• _EXERCISE_
An exact copy is required of every line from the one with "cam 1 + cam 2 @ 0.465" through the end of the data below, and the pictures must stay out of it.

────────────────────────────────────────

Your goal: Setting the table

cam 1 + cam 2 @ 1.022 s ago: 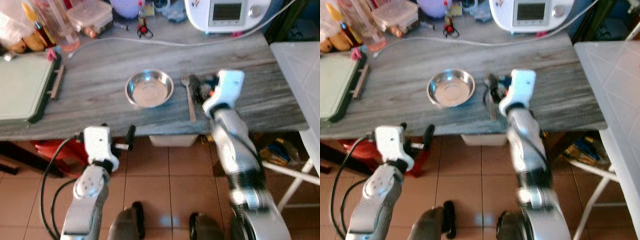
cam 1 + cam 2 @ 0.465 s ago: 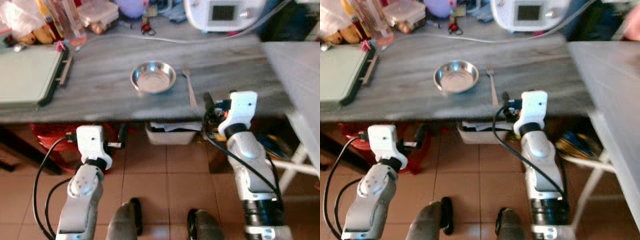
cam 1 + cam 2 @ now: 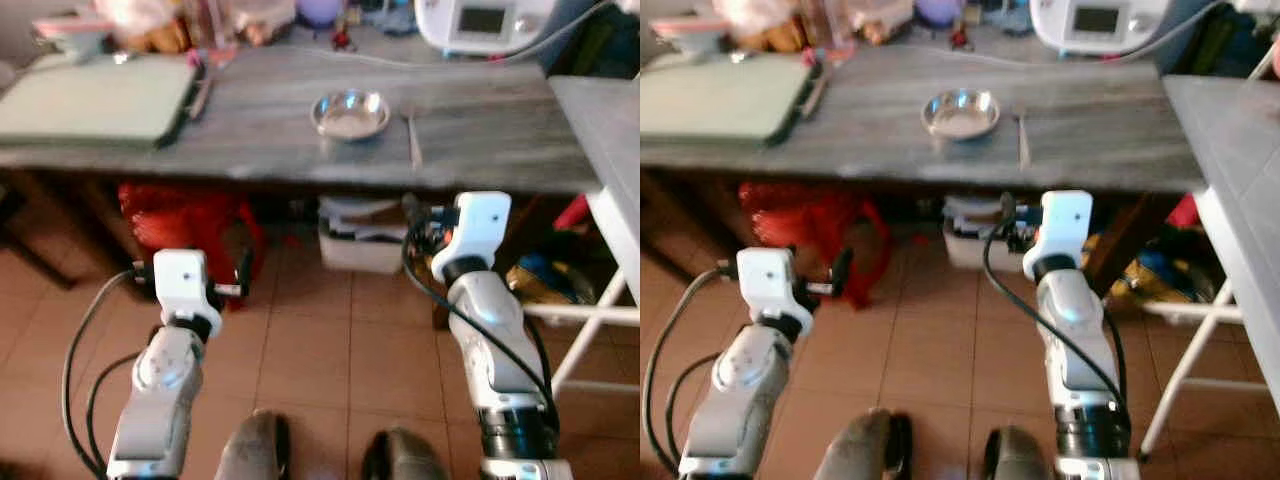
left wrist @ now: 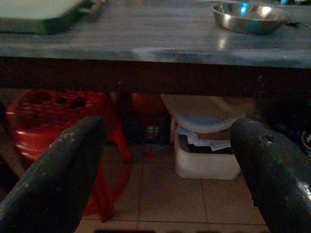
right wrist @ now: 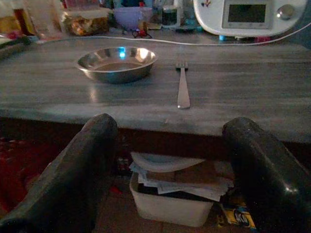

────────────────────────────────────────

• _TASK RESULT_
cam 1 + cam 2 @ 0.465 s ago: 
cam 1 + cam 2 @ now: 
left wrist @ now: 
right wrist @ now: 

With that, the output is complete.